■ **YOUR TASK**
Which lines of the data include the string "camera"? List them all.
◆ ◆ ◆ ◆
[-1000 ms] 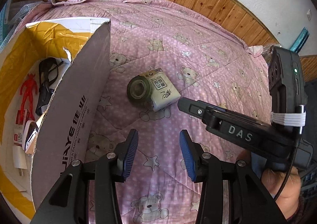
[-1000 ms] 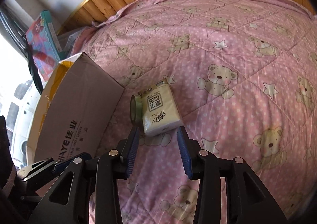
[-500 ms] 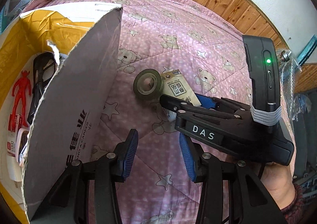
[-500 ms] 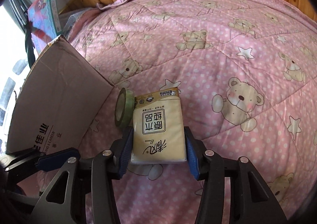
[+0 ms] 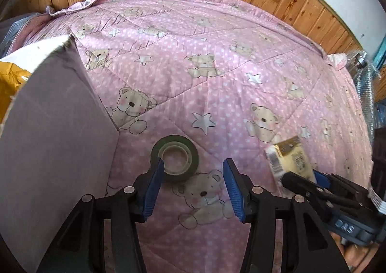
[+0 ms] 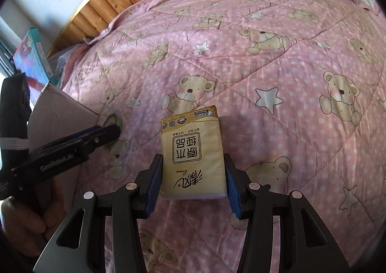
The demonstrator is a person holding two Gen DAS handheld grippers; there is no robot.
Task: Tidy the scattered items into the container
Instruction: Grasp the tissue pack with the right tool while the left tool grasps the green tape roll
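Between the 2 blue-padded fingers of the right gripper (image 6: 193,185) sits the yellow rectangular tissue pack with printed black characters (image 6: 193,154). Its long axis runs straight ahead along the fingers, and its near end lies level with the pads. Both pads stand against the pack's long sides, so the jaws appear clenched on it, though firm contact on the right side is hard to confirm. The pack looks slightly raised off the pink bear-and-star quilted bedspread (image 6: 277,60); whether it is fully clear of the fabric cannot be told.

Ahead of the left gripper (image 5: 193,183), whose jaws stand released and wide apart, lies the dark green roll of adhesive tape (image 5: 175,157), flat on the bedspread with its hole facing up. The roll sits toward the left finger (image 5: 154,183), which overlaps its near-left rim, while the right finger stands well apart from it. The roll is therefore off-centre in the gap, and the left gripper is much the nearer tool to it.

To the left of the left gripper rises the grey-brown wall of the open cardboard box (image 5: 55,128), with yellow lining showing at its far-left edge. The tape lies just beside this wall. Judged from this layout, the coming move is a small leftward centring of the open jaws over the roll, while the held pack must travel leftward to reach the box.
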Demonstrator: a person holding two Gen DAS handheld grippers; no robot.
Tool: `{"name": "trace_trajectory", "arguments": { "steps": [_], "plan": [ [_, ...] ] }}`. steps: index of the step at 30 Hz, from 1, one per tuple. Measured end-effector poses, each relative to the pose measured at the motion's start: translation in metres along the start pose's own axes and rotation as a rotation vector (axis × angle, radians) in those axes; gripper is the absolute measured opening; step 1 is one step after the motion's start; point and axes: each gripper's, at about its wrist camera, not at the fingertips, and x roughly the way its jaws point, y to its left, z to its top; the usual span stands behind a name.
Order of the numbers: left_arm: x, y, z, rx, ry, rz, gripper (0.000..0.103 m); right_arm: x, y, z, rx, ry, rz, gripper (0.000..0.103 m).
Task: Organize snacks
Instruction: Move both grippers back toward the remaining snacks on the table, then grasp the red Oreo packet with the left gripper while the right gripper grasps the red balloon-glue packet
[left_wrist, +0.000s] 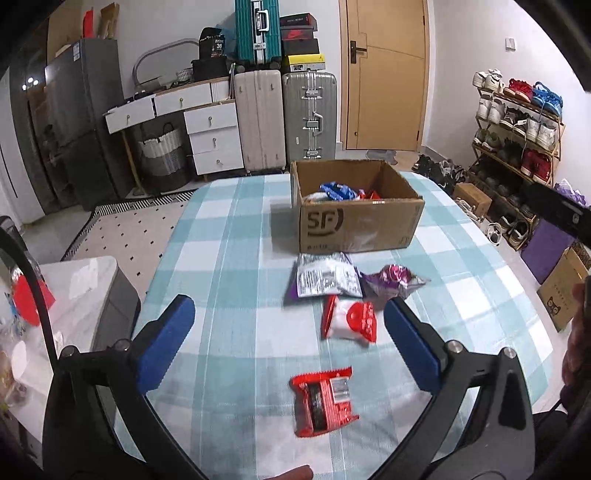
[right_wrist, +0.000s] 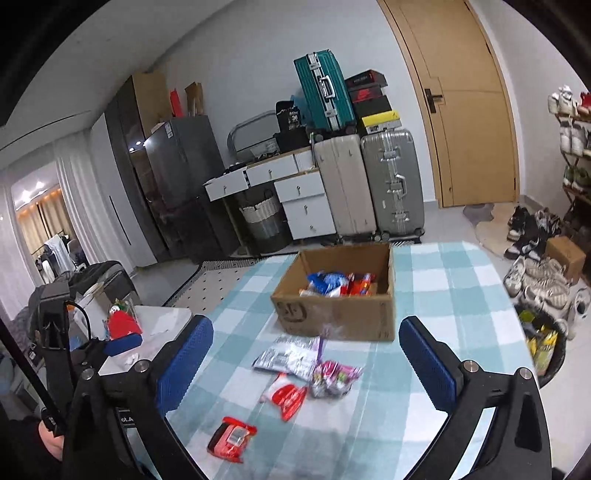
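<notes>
Sorting seems to be midway: the cardboard box at 12 o'clock on the checked table already holds blue and red packets. Four snacks lie outside it. Both the left gripper and the right gripper are spread wide and hold nothing. The red packet lies nearest, at 6 o'clock under the left claw. The next move probably calls for lowering over it and pinching gently.
</notes>
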Motion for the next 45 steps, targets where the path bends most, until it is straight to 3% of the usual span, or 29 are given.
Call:
{"name": "trace_trajectory", "arguments": {
  "steps": [5, 12, 19, 27, 32, 41, 45],
  "plan": [
    [0.008, 0.005, -0.016, -0.027, -0.013, -0.007, 0.102, 0.004, 0.000, -0.026, -0.036, -0.043, -0.049, 0.102],
    [0.027, 0.004, -0.037, -0.042, 0.010, -0.021, 0.102, 0.022, -0.009, -0.057, -0.042, 0.007, -0.035, 0.102],
    [0.054, -0.012, -0.056, 0.018, 0.058, -0.043, 0.102, 0.042, -0.016, -0.082, -0.043, 0.076, -0.009, 0.102],
    [0.085, -0.019, -0.074, 0.019, 0.189, -0.069, 0.102, 0.047, -0.028, -0.084, 0.003, 0.095, -0.015, 0.102],
    [0.107, -0.032, -0.089, 0.091, 0.264, -0.028, 0.102, 0.050, -0.033, -0.085, 0.023, 0.111, -0.015, 0.102],
    [0.126, -0.029, -0.099, 0.057, 0.317, -0.017, 0.102, 0.046, -0.029, -0.086, 0.003, 0.109, 0.000, 0.102],
    [0.129, -0.022, -0.101, 0.008, 0.342, -0.036, 0.088, 0.046, -0.028, -0.086, -0.001, 0.113, 0.005, 0.102]
  ]
}}
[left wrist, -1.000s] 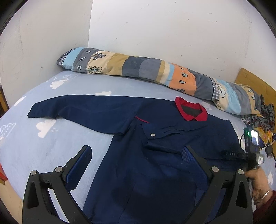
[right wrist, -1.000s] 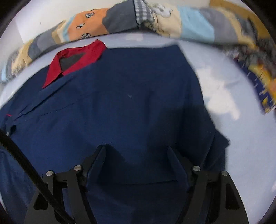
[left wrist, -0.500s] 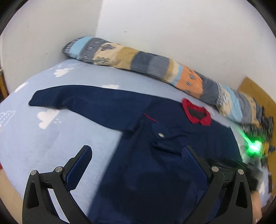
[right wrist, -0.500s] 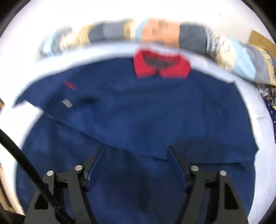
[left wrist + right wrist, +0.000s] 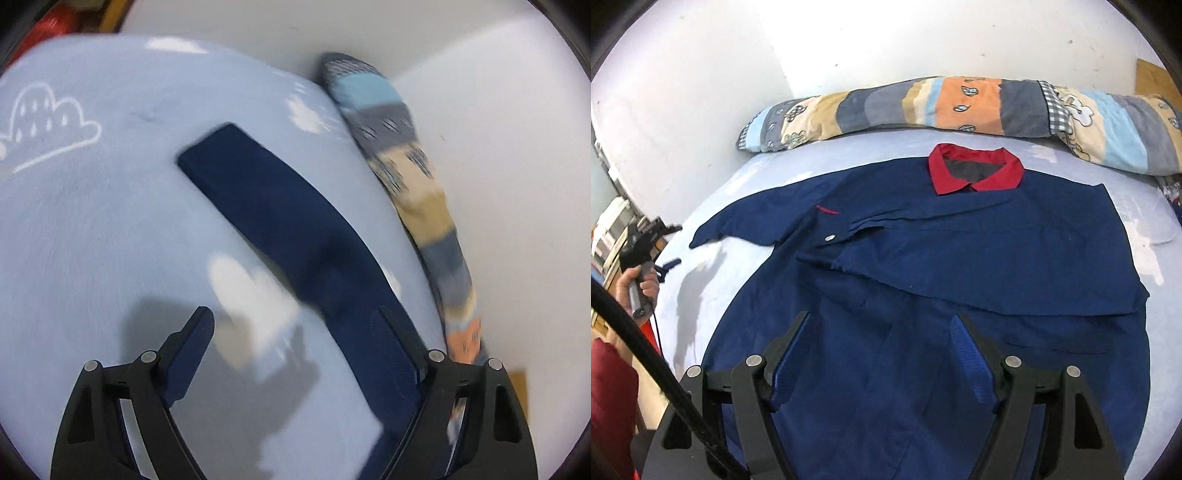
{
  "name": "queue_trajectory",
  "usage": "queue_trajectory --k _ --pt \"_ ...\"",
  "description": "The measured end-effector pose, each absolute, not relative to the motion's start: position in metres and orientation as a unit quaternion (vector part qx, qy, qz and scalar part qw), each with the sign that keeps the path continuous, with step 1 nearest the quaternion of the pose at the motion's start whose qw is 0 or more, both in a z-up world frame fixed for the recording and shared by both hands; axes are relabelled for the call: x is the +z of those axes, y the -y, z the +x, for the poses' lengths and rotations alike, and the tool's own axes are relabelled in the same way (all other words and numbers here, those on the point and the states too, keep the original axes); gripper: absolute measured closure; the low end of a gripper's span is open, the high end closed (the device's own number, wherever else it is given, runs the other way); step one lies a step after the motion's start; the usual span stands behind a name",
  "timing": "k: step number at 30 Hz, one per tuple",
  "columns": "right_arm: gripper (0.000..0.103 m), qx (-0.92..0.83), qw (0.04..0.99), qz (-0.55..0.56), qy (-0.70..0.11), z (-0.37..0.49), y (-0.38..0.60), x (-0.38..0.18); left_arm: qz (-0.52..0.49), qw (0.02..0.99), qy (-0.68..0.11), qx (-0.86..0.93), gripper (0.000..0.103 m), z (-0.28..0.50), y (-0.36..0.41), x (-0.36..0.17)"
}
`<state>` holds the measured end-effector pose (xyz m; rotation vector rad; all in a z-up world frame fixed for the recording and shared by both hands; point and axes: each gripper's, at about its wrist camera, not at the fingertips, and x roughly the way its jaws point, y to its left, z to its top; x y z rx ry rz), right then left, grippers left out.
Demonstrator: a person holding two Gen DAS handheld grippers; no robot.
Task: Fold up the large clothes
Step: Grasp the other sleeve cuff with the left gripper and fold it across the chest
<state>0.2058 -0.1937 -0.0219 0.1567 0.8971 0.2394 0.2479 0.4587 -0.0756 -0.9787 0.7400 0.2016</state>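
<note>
- Navy shirt (image 5: 960,258) lies flat on light-blue sheet w/ white clouds (image 5: 713,280); red collar (image 5: 975,170) at far end, near long patchwork pillow (image 5: 960,103) along white wall.
- Shirt's right side already folded in over the body; folded edge runs diagonally across the chest, ending near the right hem.
- Small silver button (image 5: 830,238) on the chest flap, short red trim line (image 5: 827,211) just above it.
- Other sleeve (image 5: 295,236) still stretched out straight over sheet, cuff end far from body; in left wrist view it runs diagonally from cuff at upper centre down to lower right, beside pillow (image 5: 413,177).
- Left gripper (image 5: 295,332): jaws spread wide but closing; right finger (image 5: 402,343) overlaps sleeve in view, left finger over bare sheet. Pads not pressing cloth as far as visible; view is motion-blurred.
- Right gripper (image 5: 879,336): jaws apart & opening slightly, nothing pinched; hangs above lower middle of shirt, blue pads showing.
- In right wrist view, left gripper (image 5: 661,240) seen at far left, over sheet edge beyond the sleeve cuff, held by a hand (image 5: 639,284) w/ a dark-red sleeve (image 5: 609,398) below.
- Black cable (image 5: 646,350) crosses lower-left of right wrist view.
- Wooden headboard corner (image 5: 1152,81) at upper right.
</note>
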Motion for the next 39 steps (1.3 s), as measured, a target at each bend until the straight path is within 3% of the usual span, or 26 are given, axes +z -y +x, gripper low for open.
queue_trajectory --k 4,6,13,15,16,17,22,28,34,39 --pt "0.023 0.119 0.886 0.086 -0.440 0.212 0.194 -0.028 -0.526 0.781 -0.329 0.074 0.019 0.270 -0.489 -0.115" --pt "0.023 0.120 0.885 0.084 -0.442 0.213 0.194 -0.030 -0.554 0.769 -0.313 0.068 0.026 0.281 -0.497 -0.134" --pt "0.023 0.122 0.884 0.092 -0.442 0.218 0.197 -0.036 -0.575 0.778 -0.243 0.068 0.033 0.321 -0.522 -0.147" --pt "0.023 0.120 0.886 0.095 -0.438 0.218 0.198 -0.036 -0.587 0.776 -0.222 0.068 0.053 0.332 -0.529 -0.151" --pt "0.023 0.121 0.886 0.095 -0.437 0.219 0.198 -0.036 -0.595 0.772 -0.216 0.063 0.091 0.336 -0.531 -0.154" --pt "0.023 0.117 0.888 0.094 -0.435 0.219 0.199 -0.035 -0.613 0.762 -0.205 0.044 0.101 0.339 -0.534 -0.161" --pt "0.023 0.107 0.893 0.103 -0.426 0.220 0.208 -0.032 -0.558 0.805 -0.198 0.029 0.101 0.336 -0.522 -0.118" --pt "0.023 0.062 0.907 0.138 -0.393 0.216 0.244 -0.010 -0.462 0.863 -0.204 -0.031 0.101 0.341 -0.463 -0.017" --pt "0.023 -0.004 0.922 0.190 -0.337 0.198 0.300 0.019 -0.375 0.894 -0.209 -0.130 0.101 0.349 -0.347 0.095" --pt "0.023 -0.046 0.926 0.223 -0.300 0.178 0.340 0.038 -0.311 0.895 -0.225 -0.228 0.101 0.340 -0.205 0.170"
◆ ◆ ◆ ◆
■ **TASK RESPONSE**
Tool: `{"name": "trace_trajectory", "arguments": { "steps": [_], "plan": [ [_, ...] ] }}`. steps: index of the step at 30 Hz, from 1, one per tuple. Measured end-effector poses, each relative to the pose measured at the motion's start: translation in metres along the start pose's own axes and rotation as a rotation vector (axis × angle, radians) in those axes; gripper is the absolute measured opening; step 1 is one step after the motion's start; point and axes: each gripper's, at about its wrist camera, not at the fingertips, and x roughly the way its jaws point, y to its left, z to its top; the usual span stands behind a name.
`<state>` holds the measured end-effector pose (xyz m; rotation vector rad; all in a z-up world frame fixed for the recording and shared by both hands; point and axes: each gripper's, at about its wrist camera, not at the fingertips, and x roughly the way its jaws point, y to its left, z to its top; x y z rx ry rz), right then left, grippers left out.

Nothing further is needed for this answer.